* Given records:
────────

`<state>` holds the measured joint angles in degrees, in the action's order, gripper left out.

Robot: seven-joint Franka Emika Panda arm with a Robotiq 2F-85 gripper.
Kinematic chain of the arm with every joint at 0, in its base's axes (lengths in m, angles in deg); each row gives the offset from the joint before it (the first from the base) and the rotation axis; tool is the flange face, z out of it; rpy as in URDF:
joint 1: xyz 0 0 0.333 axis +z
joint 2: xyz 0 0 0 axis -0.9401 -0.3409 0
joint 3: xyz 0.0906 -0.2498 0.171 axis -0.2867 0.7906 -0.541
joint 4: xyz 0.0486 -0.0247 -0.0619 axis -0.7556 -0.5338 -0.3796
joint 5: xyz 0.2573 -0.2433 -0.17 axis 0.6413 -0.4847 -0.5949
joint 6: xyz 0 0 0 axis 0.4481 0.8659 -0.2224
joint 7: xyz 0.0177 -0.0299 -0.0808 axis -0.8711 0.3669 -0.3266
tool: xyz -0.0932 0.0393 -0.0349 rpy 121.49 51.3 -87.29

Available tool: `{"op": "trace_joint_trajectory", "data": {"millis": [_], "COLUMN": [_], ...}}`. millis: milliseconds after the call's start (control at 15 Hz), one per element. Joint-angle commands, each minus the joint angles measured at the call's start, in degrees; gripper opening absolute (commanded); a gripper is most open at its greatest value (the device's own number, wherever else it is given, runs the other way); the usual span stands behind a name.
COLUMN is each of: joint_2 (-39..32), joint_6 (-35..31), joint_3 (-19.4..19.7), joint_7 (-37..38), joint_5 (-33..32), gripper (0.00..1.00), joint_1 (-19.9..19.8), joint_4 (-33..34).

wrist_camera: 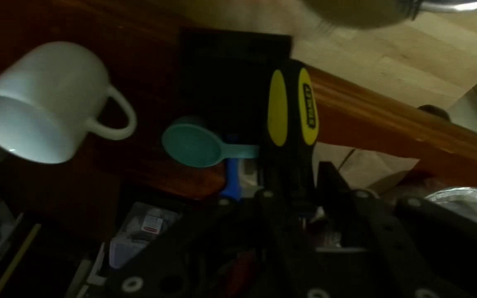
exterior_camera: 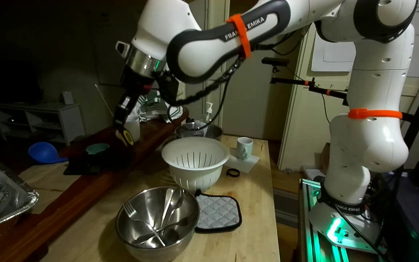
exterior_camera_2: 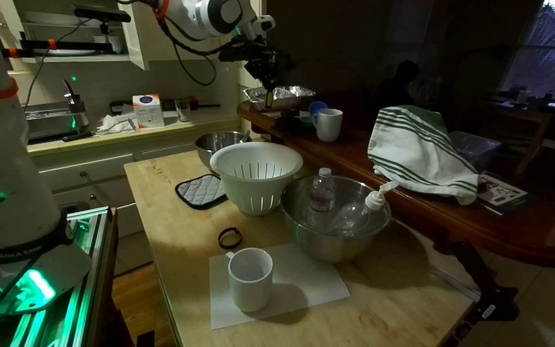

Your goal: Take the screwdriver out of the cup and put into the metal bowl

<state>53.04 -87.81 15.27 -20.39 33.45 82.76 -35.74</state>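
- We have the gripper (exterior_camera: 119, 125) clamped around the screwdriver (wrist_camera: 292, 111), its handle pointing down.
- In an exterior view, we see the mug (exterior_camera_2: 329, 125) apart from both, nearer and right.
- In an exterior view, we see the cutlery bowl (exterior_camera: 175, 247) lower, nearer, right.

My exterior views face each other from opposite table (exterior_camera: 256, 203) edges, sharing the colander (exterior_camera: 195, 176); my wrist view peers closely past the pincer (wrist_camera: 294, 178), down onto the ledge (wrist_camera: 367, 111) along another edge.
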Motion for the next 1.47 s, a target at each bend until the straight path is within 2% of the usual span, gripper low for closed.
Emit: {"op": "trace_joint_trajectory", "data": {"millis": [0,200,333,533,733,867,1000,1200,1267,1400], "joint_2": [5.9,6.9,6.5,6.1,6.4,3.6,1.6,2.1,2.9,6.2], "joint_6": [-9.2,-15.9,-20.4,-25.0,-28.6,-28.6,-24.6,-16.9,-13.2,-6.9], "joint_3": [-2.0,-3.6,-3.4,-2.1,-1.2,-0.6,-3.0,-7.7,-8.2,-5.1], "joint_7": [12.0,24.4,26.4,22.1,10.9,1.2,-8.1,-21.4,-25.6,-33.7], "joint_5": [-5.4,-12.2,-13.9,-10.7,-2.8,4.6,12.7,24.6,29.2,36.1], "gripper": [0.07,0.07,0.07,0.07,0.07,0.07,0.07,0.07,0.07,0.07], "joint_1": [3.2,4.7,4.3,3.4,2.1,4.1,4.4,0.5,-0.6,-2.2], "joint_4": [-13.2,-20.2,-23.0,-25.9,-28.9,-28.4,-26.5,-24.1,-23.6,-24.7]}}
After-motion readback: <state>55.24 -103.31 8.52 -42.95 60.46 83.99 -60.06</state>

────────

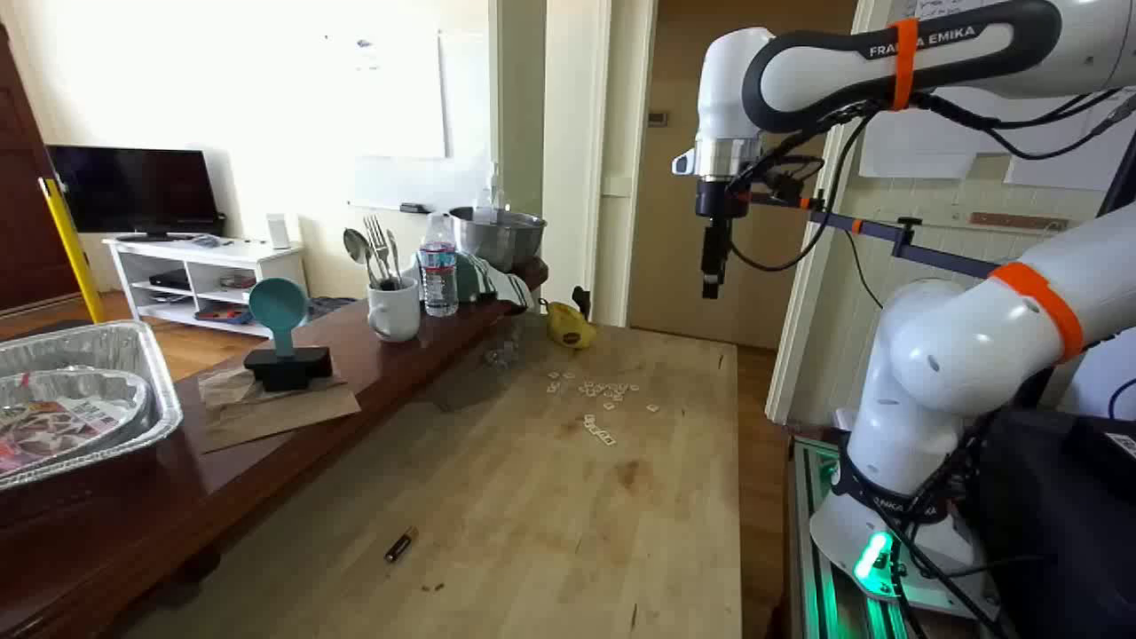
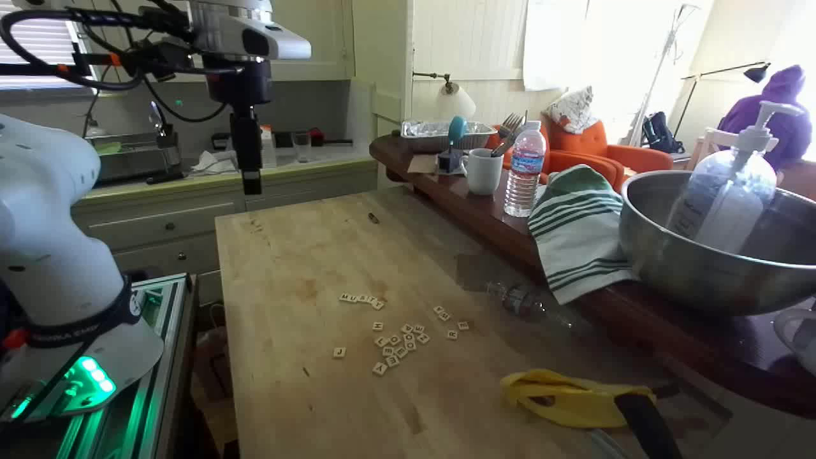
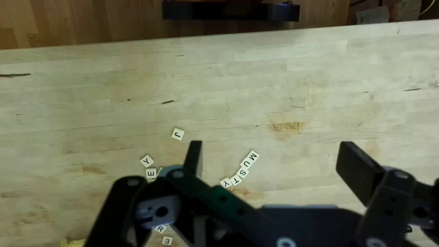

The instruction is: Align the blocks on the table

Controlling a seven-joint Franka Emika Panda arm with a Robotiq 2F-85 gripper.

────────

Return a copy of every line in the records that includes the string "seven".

Robot: seven-joint Franka Emika Panda arm with a Robotiq 2F-85 gripper.
Controlling a seven-joint Franka Emika Panda arm with a Robotiq 2F-85 gripper.

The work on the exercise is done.